Both Shirazi and non-Shirazi sultanates on the coast served as trade centers for ivory, ambergris, slaves, gold, and timber coming from the African interior, and textiles, ceramics, and silver from the Indian Ocean. These slaves were sourced from interior Africa, such as those around Malawi the Democratic Republic of Congo, and the Mozambique.

Islamic records

Arab geographers from the twelfth and later centuries historically divided the eastern coast of Africa into several regions based on each region’s respective inhabitants. According to the twelfth century geography of Al-Idrisi, completed in 1154 CE, there were four littoral zones: Barbar (Bilad al Barbar; “land of the Berbers”) in the Horn of Africa, which was inhabited by Somalis (which is somalis use to be called by Arabs) and stretched southward to the Shebelle river; Zanj (Ard al-Zanj; “country of the blacks”), located immediately below that up to around Tanga or the southern part of Pemba island; Sofala (Ard Sufala), extending from Pemba to an unknown terminus, but probably around the Limpopo river; and Waq-Waq, the shadowy land south thereof. However, earlier geographers make no mention of Sofala. The texts written after twelfth century also call the island of Madagascar al-Qumr, and include it as a part of Waq-Waq.

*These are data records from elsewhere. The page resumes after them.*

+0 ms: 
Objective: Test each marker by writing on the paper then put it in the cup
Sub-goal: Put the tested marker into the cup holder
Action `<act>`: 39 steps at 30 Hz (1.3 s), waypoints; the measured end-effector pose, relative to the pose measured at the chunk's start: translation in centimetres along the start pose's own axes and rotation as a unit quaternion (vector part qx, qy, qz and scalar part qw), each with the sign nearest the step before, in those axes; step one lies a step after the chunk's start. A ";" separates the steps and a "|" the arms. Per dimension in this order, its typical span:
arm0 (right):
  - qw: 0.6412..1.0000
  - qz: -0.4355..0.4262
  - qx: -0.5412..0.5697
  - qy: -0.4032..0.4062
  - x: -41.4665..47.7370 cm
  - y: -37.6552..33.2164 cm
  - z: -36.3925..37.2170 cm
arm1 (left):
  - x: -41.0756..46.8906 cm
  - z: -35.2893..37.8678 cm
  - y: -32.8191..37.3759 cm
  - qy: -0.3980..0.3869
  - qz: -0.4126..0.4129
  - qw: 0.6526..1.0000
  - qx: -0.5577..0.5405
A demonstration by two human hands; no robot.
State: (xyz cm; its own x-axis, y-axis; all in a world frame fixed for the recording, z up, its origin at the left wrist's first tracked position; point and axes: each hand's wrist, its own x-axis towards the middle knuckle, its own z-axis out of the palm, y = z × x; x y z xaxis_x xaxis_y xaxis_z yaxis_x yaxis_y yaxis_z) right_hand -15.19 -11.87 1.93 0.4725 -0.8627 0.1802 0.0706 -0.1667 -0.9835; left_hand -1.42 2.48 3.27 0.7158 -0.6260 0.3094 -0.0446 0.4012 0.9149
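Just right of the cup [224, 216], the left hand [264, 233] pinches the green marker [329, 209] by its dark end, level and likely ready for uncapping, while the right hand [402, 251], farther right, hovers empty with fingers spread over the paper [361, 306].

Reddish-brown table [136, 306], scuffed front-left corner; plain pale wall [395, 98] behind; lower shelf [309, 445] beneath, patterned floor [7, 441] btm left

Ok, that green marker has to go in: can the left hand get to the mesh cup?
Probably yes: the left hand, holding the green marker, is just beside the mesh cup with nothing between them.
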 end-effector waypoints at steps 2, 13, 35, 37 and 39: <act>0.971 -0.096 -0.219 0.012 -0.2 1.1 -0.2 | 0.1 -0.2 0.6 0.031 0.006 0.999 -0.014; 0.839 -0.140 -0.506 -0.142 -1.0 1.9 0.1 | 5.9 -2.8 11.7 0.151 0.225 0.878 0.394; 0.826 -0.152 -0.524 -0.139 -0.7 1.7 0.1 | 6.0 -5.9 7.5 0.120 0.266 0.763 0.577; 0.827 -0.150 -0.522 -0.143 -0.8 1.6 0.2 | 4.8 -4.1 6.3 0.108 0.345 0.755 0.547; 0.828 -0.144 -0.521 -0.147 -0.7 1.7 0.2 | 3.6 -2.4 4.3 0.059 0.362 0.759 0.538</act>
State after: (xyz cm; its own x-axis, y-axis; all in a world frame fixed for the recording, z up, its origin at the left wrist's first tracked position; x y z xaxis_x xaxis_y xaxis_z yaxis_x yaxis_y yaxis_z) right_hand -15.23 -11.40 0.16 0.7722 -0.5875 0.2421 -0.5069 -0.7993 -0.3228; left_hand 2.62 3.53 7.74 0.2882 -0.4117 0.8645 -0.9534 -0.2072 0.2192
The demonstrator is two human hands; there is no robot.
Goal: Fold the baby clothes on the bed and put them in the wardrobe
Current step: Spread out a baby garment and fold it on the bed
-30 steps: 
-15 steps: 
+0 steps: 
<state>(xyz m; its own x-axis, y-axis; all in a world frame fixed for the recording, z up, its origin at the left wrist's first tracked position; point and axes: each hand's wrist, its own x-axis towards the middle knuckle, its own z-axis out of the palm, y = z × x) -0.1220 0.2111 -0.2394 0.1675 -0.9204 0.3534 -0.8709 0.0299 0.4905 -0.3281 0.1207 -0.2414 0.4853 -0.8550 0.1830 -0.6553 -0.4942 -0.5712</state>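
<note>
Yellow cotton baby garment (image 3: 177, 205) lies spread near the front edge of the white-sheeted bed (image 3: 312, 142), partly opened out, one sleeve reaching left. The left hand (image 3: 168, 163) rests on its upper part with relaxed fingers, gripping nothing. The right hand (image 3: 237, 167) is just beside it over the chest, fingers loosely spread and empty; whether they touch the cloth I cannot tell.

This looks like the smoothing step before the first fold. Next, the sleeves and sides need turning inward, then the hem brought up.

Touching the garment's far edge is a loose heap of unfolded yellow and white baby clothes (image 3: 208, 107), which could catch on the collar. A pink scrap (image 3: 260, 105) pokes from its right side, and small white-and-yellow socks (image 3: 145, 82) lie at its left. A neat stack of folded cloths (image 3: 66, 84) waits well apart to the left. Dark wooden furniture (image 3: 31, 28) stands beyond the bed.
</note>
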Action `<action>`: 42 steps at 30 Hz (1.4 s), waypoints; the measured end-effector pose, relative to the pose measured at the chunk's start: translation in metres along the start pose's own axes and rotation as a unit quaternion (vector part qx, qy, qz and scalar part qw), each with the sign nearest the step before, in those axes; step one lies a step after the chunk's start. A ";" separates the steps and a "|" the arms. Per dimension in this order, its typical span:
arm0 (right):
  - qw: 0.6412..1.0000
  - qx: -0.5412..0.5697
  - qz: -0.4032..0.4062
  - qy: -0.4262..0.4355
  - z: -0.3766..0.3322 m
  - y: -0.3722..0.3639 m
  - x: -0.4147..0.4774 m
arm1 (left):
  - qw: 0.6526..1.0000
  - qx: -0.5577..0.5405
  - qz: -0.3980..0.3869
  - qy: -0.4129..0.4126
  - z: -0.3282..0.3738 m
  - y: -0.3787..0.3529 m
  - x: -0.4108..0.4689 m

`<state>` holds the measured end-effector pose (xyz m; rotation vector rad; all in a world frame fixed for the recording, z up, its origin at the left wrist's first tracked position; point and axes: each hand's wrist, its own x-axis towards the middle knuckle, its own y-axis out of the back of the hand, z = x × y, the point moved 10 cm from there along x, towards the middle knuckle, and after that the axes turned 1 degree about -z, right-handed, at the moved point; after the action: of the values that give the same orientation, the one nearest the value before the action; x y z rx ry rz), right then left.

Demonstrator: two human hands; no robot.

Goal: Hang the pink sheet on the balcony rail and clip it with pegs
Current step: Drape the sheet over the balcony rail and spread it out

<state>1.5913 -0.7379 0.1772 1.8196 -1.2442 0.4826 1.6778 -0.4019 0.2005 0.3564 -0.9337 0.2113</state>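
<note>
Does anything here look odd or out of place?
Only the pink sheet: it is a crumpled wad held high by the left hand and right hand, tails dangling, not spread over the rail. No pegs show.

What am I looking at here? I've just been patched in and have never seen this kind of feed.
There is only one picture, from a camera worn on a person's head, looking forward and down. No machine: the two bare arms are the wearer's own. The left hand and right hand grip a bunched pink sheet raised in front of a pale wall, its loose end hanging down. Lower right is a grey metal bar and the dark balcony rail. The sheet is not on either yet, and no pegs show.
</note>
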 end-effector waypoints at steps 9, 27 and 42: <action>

Islam was introduced to the northern Somalia coast early on from the Arabian peninsula, shortly after the hijra. Zeila’s two-mihrab Masjid al-Qiblatayn dates to the 7th century, and is the oldest mosque in the city. In the late 9th century, Al-Yaqubi wrote that Muslims were already living along this northern littoral. He also mentioned that the Adal kingdom had its capital in the city. Ibn al-Mujawir later wrote that, due to various battles in the Arabian peninsula, Banu Majid people from Yemen settled in the central Mogadishu area. Yaqut and Ibn Said described the city as another important center of Islam, which actively traded with the Swahili-speaking African region to the south of it. The thirteenth century texts also mention mosques and individuals with names such as “al-Shirazi” and “al-Sirafi” and a clan called “Sirafi at Merca”, suggestive of an early Persian presence in the area.

To the south of the Barbar region, Al-Masudi mentions seaborne trade from Oman and Siraf port near Shiraz to the African Zanj coast, Sofala and Waq-Waq. Ibn Battuta would later visit the Kilwa Sultanate in the 14th century, which was at the time ruled by a Yemeni dynasty led by Sultan Hasan bin Sulayman. Battuta described the majority of inhabitants as being “Zanj” and “jet-black” in color, many of whom had facial tattoos. The term “Zanj” was used to distinguish not between Africans and non-Africans, but between Muslims and non-Muslims. The former were part of the ulama while the latter were designated “Zanj.” In Kilwa, then, Islam was still largely limited to the patrician elite. Battuta also described its ruler as often making slave and booty raids on the African idolators as he described the Zanj country. Of the loot, “a fifth was set aside for the family of the Prophet, and all distributed in the manner prescribed by the Koran”. Despite these raids against the inland African populations, a symbiotic relationship also appears to have existed between the Africans and the coastal people.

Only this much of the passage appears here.